┌─ SOURCE MATERIAL

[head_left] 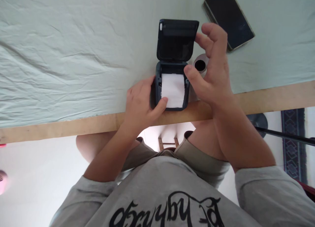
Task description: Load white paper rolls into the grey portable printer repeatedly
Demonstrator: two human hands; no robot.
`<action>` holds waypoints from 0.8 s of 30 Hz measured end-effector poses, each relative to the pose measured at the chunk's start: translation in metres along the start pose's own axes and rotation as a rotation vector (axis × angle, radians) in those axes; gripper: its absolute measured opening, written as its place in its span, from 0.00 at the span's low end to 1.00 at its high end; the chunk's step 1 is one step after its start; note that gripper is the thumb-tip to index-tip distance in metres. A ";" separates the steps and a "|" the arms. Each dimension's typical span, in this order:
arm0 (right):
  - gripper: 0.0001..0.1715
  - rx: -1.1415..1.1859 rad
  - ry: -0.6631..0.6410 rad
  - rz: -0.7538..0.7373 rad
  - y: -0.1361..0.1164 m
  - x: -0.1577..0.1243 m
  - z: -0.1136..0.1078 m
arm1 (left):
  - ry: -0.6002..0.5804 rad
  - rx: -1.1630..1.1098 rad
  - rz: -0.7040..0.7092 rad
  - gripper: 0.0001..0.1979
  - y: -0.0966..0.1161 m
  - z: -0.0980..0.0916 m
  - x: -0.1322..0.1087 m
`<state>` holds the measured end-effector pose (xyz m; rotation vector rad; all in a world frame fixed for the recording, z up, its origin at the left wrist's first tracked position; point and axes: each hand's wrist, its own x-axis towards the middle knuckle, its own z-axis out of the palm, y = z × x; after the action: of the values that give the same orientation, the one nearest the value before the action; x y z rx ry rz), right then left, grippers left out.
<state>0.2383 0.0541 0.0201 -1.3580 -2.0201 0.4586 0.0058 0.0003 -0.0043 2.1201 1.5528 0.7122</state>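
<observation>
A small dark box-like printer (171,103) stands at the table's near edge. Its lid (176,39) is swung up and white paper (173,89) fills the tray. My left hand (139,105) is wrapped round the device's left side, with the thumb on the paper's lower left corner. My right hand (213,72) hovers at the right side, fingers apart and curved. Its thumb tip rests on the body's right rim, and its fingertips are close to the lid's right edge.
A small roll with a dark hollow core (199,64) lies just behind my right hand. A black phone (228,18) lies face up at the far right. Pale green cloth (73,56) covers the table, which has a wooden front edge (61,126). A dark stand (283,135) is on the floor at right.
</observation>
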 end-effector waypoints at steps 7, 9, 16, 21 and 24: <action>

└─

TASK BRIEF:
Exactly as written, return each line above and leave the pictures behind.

RESPONSE BOX:
[head_left] 
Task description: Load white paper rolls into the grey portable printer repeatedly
Demonstrator: two human hands; no robot.
`<action>` holds waypoints from 0.8 s of 30 Hz measured end-effector poses, each relative to the pose measured at the chunk's start: translation in metres along the start pose's own axes and rotation as a rotation vector (axis × angle, radians) in those axes; gripper: its absolute measured opening, written as its place in its span, from 0.00 at the span's low end to 1.00 at its high end; the chunk's step 1 is one step after its start; note that gripper is the thumb-tip to index-tip distance in metres. A ";" separates the steps and a "|" the arms. Each dimension's typical span, in this order:
arm0 (right):
  - gripper: 0.0001..0.1715
  - rx: -1.1415..1.1859 rad
  - ry: -0.6631..0.6410 rad
  - rz: -0.7538..0.7373 rad
  - y: -0.1361..0.1164 m
  - x: -0.1577..0.1243 m
  - z: -0.1136..0.1078 m
arm1 (left):
  - ry: -0.6002..0.5804 rad
  - rx: -1.1630..1.1098 rad
  - rz: -0.7040..0.7092 rad
  - gripper: 0.0001..0.1979
  - y: -0.0966..0.1161 m
  - z: -0.0980..0.0916 m
  - x: -0.1322..0.1087 m
`<state>` holds the measured end-effector pose (xyz m; rotation vector rad; all in a world frame fixed for the recording, z up, its origin at the left wrist's first tracked position; point and axes: each hand's wrist, its own x-axis towards the middle knuckle, its own z-axis out of the palm, y = z × x; after the action: of the values that give the same orientation, the one nearest the value before the action; x y z rx ry rz), right then left, grippers left out.
<state>0.2383 0.0541 0.0201 -1.3580 -2.0201 0.4586 0.0058 0.0003 -0.0043 2.1201 1.5528 0.7122</state>
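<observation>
A small dark box-like printer (171,103) stands at the table's near edge. Its lid (176,39) is swung up and white paper (173,89) fills the tray. My left hand (139,105) is wrapped round the device's left side, with the thumb on the paper's lower left corner. My right hand (213,72) hovers at the right side, fingers apart and curved. Its thumb tip rests on the body's right rim, and its fingertips are close to the lid's right edge.
A small roll with a dark hollow core (199,64) lies just behind my right hand. A black phone (228,18) lies face up at the far right. Pale green cloth (73,56) covers the table, which has a wooden front edge (61,126). A dark stand (283,135) is on the floor at right.
</observation>
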 end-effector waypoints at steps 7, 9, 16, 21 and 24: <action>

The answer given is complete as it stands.